Défendre le pouvoir qu'il a lui-même affaibli
Mais Sarkozy s'est enfermé dans la défense du pouvoir qu'il avait conquis. Pourquoi ? Parce qu'il a lui-même porté atteinte à son propre pouvoir en le confisquant, en en faisant un usage privatif, en donnant le sentiment de s'en servir à des fins personnelles. Bref, au lieu de s'effacer devant la fonction, il l'a effacée derrière lui. Du coup, il a abordé en position de faiblesse des questions comme la fin des régimes spéciaux de retraite, la réforme du contrat de travail, la libéralisation des professions protégées ou celle du commerce de détail.
Il a perdu très vite son ascendant sur les parlementaires UMP. La démonstration la plus cruelle de cette affaiblissement a été la campagne des élections municipales et cantonales de mars 2008, au cours de laquelle les élus UMP en difficulté se démenaient pour se dissocier de lui. En juillet, le vote de la révision constitutionnelle avec une seule voix de plus que la majorité requise au Congrès, alors que la droite domine largement l'Assemblée nationale et le Sénat, a donné une autre mesure de l'évaporation de l'autorité présidentielle.

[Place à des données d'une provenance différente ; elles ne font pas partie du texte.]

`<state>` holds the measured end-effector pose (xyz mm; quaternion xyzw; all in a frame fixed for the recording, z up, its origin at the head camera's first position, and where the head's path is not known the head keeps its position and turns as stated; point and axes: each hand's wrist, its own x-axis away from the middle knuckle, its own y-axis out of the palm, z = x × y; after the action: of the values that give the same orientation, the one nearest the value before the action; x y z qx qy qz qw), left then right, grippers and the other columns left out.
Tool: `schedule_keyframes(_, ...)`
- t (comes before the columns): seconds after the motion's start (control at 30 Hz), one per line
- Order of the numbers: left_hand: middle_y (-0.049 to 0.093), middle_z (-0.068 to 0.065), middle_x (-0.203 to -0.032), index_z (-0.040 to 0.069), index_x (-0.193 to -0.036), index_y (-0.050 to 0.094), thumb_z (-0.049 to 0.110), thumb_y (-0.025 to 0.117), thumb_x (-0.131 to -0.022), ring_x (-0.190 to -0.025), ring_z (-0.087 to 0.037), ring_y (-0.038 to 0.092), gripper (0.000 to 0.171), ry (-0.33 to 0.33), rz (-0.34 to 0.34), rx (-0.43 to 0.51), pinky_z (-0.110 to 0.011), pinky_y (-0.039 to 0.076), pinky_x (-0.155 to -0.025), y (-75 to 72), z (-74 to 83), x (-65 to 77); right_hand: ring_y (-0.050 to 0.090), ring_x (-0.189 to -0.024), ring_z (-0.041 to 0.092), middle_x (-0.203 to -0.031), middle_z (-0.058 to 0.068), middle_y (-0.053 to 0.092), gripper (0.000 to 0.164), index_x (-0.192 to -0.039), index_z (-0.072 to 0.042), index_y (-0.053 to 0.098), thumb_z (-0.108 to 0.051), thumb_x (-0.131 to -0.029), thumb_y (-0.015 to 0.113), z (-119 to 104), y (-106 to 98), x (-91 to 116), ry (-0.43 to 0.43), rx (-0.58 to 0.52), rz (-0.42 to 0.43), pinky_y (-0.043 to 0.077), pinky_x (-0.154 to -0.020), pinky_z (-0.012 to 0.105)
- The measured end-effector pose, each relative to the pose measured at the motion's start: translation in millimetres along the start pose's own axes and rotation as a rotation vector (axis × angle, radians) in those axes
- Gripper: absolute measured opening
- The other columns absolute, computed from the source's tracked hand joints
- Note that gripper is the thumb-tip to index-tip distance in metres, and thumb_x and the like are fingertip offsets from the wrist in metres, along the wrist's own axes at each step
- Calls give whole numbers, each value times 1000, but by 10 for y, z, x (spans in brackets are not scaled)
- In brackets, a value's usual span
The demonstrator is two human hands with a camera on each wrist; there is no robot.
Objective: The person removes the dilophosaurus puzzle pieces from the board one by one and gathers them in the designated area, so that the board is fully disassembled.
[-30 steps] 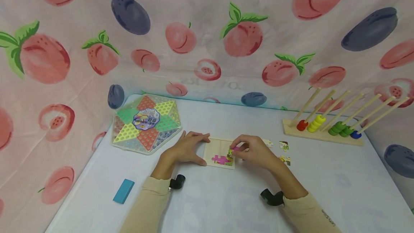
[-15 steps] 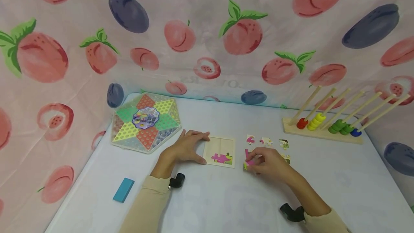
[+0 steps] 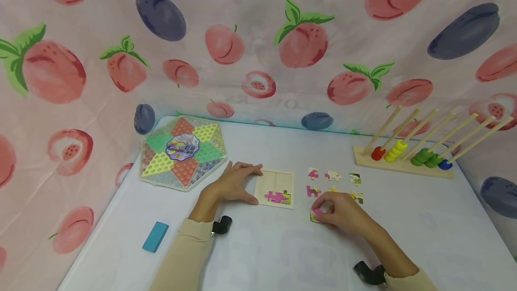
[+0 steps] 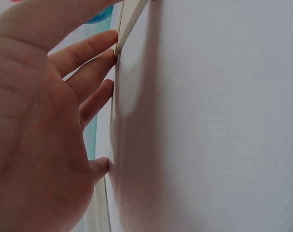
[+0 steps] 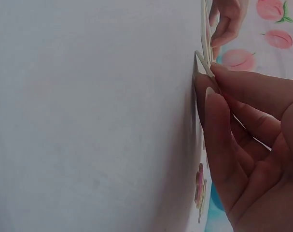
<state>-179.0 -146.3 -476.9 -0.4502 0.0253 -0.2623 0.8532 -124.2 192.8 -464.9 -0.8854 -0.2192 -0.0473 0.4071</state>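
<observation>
A shallow wooden puzzle tray lies on the white table, with joined pink and green pieces in its lower right part. My left hand rests at the tray's left side. Its index finger reaches the upper left corner and its thumb the lower left one; in the left wrist view its fingers are spread and fairly straight. To the tray's right, my right hand pinches a pink and green puzzle piece between thumb and fingers. The right wrist view shows this piece edge-on and tilted, close to the table.
Several loose puzzle pieces lie in two rows beyond my right hand, which partly hides the nearer row. A Chinese checkers board stands at back left, a blue block at front left. A wooden bead rack is at back right.
My right hand has drawn back from the tray to the right and lowered with its puzzle piece, uncovering loose pieces. My left hand has stayed at the tray.
</observation>
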Motion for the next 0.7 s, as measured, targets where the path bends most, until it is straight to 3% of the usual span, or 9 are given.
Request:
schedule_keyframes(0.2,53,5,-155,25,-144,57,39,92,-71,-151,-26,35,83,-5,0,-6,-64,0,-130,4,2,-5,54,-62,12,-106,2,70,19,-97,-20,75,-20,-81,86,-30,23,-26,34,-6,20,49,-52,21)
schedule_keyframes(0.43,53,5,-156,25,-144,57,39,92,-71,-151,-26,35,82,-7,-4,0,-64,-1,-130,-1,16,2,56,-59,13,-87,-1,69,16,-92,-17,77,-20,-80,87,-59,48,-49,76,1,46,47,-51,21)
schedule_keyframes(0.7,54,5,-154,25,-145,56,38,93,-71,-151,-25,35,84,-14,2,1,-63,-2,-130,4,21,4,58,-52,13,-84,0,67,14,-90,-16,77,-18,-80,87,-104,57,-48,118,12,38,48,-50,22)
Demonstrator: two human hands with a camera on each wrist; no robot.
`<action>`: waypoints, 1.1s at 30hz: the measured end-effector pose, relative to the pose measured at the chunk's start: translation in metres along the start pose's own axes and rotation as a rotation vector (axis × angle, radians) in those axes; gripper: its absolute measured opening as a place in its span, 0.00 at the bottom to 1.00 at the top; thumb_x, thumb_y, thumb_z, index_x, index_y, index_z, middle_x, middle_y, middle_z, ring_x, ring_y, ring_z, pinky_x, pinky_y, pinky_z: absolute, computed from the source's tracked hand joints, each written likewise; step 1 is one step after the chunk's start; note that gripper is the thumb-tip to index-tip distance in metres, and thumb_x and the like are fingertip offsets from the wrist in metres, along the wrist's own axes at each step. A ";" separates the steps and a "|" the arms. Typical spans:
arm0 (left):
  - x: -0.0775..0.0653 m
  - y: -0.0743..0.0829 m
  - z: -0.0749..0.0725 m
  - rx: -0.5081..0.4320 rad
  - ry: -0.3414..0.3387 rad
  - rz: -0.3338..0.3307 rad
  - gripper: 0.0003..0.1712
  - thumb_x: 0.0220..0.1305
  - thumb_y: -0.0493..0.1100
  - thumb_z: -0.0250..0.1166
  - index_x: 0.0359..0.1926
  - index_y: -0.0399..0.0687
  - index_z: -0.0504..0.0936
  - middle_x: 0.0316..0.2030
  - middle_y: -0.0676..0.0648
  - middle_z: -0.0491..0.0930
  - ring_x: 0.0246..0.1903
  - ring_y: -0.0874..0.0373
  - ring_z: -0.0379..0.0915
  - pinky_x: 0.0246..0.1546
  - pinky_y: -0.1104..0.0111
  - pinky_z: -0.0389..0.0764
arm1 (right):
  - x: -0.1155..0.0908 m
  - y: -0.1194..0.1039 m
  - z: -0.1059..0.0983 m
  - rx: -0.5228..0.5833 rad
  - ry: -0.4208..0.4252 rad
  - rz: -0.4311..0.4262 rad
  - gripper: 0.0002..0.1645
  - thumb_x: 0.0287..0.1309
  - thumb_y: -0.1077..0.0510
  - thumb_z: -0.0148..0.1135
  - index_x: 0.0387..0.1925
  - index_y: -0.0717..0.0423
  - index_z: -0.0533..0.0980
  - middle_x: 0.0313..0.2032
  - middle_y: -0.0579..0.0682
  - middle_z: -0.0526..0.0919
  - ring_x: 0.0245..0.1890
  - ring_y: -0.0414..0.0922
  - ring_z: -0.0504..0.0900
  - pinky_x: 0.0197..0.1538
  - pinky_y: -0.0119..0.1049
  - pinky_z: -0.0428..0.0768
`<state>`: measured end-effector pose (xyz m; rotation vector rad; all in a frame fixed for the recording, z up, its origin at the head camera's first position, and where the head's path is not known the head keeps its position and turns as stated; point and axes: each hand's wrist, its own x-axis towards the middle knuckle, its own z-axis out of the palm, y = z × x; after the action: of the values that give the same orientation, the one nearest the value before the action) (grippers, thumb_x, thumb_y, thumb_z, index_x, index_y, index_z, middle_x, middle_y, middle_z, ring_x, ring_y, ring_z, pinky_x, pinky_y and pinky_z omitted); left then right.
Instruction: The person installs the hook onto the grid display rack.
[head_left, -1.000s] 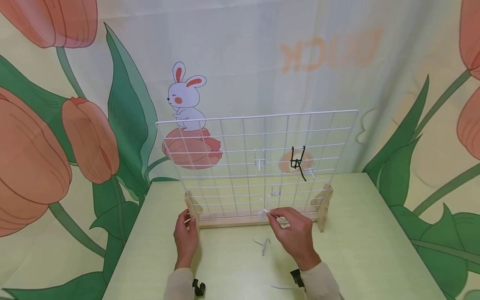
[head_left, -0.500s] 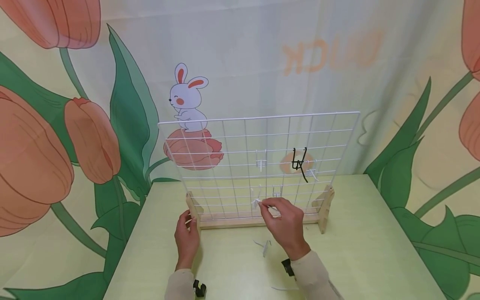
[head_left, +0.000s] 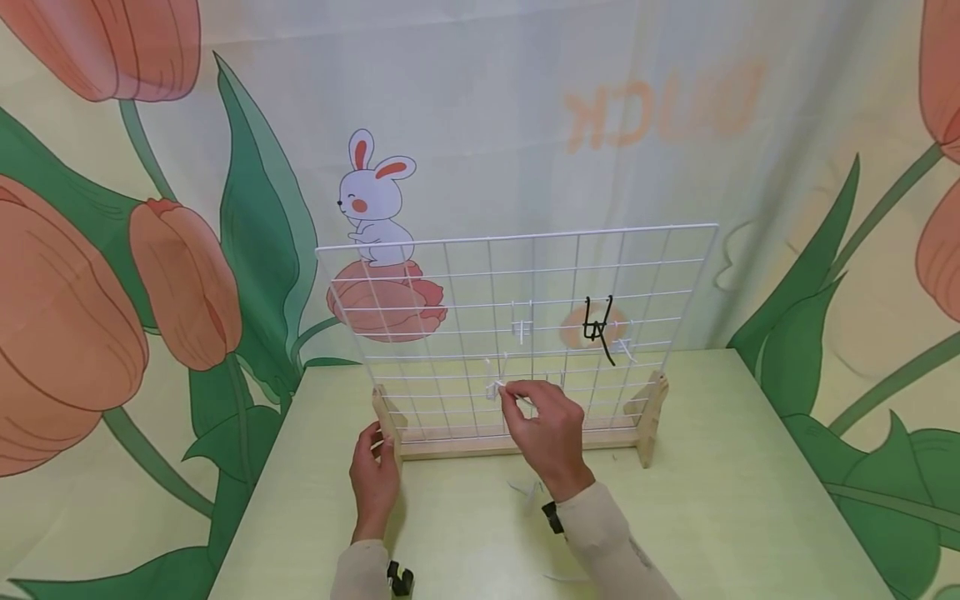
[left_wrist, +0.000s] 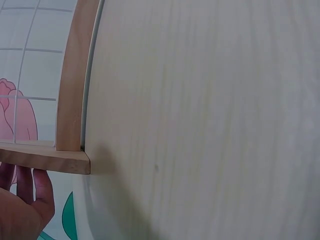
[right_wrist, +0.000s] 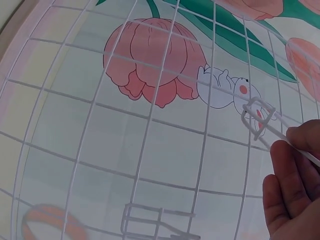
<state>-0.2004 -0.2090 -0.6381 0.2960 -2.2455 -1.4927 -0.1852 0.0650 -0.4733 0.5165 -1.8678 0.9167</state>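
Observation:
My right hand pinches the prong of a white wire hook between thumb and fingertips, in front of the white grid panel. In the right wrist view this hook's square wire frame appears just beyond the fingertips, near the grid wires; contact cannot be told. My left hand is at the left wooden foot of the stand. In the left wrist view its relaxed fingers touch the edge of that foot, with some tips hidden behind the wood.
A black hook hangs on the panel's right half, beside a white hook. Another white hook hangs near the middle. On the table, a loose white hook lies partly behind the right wrist. A patterned curtain is behind.
My right hand has moved left and upward along the panel, carrying the white wire hook with it. The left hand stays at the wooden foot.

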 end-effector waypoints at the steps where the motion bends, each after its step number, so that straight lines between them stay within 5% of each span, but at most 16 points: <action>1: 0.000 0.000 0.000 -0.001 0.001 0.000 0.19 0.74 0.45 0.56 0.63 0.54 0.72 0.55 0.45 0.78 0.53 0.47 0.78 0.50 0.48 0.80 | 0.001 0.000 0.002 -0.004 0.000 -0.004 0.06 0.48 0.62 0.76 0.30 0.56 0.86 0.31 0.48 0.89 0.32 0.44 0.88 0.38 0.41 0.86; 33: 0.000 0.002 -0.002 0.006 -0.010 -0.014 0.20 0.74 0.47 0.56 0.64 0.54 0.71 0.56 0.45 0.78 0.54 0.47 0.78 0.51 0.49 0.80 | 0.011 -0.009 0.033 -0.156 0.052 -0.139 0.06 0.47 0.63 0.76 0.30 0.59 0.85 0.29 0.51 0.88 0.31 0.46 0.87 0.39 0.40 0.86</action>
<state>-0.1994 -0.2096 -0.6360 0.3069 -2.2605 -1.4977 -0.2032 0.0345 -0.4688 0.5145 -1.8152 0.6803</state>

Au demeurant, cette révision, principale transformation qui puisse être citée à l'actif de la « rupture », a été elle-même privée d'une disposition essentielle. Sans interdiction du cumul des mandats, la vie publique continuera à souffrir de l'insuffisance du contre-pouvoir parlementaire face à l'exécutif. Comme les autres corporations, les élus sont d'accord pour tout réformer sauf eux-mêmes.
Alors que les deux tiers des Français se déclarent déçus par son action, Nicolas Sarkozy doit se réinventer, non plus en « grand réformateur », mais en défenseur honnête et habile des intérêts des Français dans la crise. Y arrivera-t-il ou pas, les paris sont ouverts. Mais il restera dans les esprits qu'au moment où le pays avait besoin d'un pouvoir cohérent et déterminé pour affronter, d'un côté, le programme de changement approuvé par la majorité des électeurs et, d'un autre côté, un système économique chancelant sur ses bases, il s'est retrouvé avec un président déboussolé, capricieux, autocratique et inquiétant.